--- Exercise data ---

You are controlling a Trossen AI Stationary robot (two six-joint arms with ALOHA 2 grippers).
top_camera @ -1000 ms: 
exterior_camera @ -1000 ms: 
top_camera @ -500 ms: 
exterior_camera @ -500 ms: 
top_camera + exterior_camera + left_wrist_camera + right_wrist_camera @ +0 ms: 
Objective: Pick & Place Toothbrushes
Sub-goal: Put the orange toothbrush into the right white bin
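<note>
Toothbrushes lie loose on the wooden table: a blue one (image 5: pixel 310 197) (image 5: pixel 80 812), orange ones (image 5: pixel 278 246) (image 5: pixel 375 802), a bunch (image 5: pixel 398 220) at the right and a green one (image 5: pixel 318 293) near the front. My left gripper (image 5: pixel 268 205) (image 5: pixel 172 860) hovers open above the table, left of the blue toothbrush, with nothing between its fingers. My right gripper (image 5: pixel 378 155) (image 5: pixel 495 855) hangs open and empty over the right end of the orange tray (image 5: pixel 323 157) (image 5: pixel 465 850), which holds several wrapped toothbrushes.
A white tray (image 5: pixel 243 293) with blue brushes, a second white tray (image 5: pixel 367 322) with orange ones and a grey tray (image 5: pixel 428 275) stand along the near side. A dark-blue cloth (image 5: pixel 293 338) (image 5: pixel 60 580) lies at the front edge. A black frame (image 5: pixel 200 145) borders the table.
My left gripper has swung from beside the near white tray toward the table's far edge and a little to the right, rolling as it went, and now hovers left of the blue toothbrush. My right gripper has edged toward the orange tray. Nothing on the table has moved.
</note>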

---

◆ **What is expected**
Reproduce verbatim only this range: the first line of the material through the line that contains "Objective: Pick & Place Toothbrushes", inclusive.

◆ **Task output**
You are controlling a Trossen AI Stationary robot (two six-joint arms with ALOHA 2 grippers).
top_camera @ -1000 ms: 
exterior_camera @ -1000 ms: 
top_camera @ -500 ms: 
exterior_camera @ -500 ms: 
top_camera + exterior_camera + left_wrist_camera + right_wrist_camera @ +0 ms: 
Objective: Pick & Place Toothbrushes

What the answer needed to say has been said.